**Records from a dataset:**

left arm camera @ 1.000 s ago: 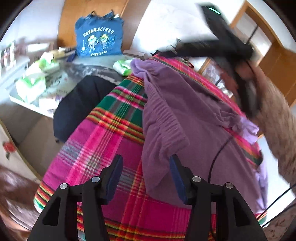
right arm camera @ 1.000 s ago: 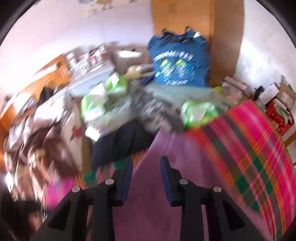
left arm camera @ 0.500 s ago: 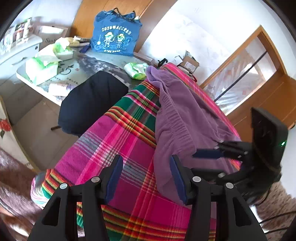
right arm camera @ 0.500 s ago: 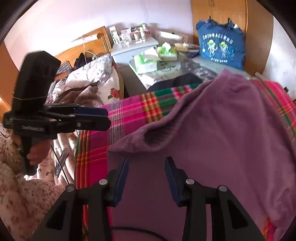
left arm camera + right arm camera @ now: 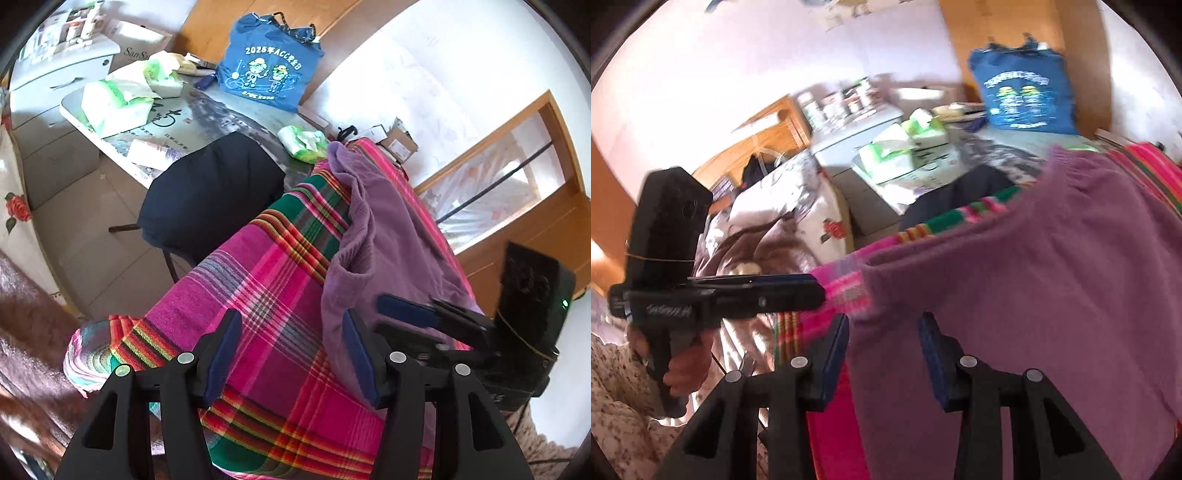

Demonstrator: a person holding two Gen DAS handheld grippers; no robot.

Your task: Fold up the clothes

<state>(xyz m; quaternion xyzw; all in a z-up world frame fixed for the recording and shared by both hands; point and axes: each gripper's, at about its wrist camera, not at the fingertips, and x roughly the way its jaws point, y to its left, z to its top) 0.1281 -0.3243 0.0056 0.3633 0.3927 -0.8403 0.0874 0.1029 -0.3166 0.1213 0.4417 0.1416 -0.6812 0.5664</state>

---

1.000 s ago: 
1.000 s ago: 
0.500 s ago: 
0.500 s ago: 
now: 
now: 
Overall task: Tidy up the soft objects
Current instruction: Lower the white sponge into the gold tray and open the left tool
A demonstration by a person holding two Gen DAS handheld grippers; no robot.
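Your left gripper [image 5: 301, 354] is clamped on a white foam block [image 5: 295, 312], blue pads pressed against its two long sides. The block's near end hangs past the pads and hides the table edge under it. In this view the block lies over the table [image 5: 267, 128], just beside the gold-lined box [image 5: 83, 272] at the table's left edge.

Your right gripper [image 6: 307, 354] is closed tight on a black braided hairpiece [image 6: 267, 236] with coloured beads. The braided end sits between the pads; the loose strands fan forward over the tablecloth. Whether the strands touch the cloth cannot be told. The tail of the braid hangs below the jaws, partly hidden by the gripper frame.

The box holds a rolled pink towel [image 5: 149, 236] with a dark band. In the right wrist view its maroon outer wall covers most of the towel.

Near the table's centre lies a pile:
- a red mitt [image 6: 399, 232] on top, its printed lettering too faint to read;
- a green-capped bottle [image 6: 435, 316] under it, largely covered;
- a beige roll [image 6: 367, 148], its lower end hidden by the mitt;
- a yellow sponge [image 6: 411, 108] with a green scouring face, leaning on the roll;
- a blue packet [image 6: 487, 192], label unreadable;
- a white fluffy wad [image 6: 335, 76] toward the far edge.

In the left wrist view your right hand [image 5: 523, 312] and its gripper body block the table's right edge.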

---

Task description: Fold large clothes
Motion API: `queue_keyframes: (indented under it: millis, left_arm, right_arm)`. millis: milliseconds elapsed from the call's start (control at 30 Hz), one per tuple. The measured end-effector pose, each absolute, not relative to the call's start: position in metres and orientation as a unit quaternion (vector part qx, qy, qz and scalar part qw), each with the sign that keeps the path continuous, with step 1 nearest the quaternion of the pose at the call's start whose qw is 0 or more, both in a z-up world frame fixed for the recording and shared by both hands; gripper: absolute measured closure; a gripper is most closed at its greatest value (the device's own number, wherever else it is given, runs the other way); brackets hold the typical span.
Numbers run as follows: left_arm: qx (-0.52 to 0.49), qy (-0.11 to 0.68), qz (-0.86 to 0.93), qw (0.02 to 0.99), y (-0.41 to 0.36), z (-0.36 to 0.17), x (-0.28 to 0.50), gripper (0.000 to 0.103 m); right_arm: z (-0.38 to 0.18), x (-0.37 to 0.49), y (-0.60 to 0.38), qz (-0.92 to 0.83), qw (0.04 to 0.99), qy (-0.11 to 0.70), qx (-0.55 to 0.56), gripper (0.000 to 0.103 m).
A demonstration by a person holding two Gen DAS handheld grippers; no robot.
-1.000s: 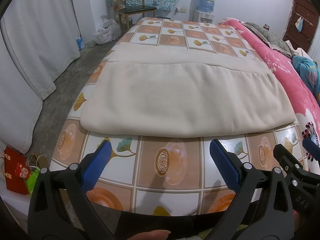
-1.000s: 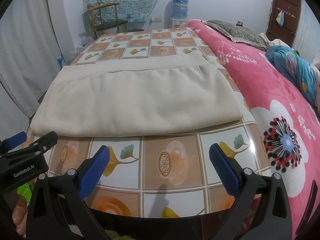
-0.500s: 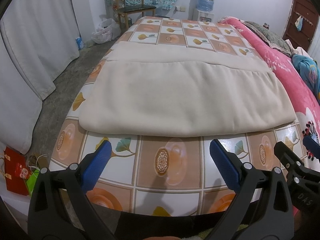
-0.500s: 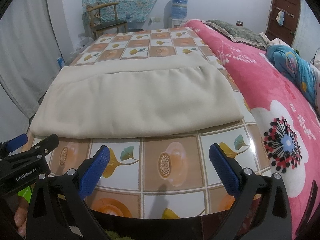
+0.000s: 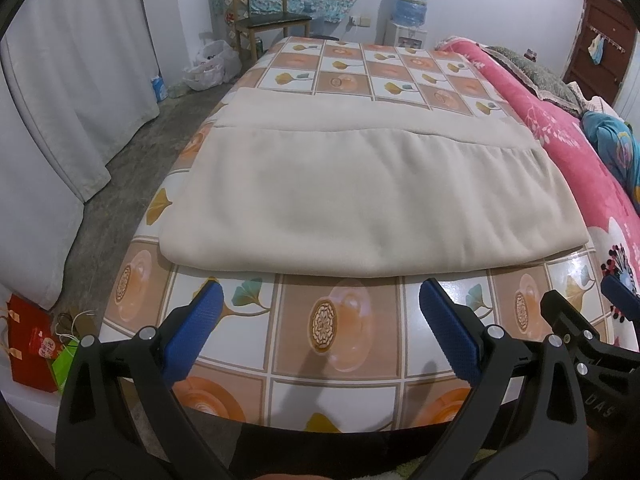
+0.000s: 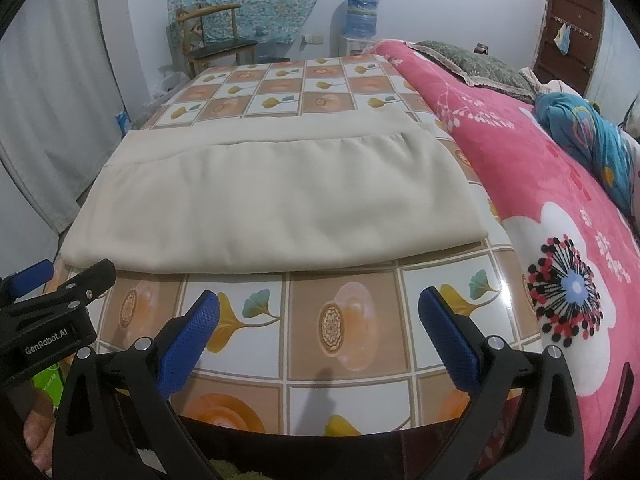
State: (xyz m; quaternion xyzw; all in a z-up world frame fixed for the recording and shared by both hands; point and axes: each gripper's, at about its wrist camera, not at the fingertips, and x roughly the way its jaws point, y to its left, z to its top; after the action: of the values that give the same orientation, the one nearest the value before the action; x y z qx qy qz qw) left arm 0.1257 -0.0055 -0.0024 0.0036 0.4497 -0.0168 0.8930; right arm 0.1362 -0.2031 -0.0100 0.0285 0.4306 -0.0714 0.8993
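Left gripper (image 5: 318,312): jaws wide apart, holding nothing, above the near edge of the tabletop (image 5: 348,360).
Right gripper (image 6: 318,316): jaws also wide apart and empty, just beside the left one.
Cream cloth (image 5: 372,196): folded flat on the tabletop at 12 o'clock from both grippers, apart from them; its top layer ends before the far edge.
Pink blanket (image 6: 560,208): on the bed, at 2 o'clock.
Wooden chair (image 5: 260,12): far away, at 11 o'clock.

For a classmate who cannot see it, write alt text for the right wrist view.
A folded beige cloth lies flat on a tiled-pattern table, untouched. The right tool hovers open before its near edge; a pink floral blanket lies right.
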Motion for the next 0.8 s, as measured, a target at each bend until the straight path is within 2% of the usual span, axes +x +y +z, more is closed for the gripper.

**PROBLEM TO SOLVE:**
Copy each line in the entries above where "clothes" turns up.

**ANSWER BELOW:**
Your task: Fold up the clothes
Task description: Fold large clothes

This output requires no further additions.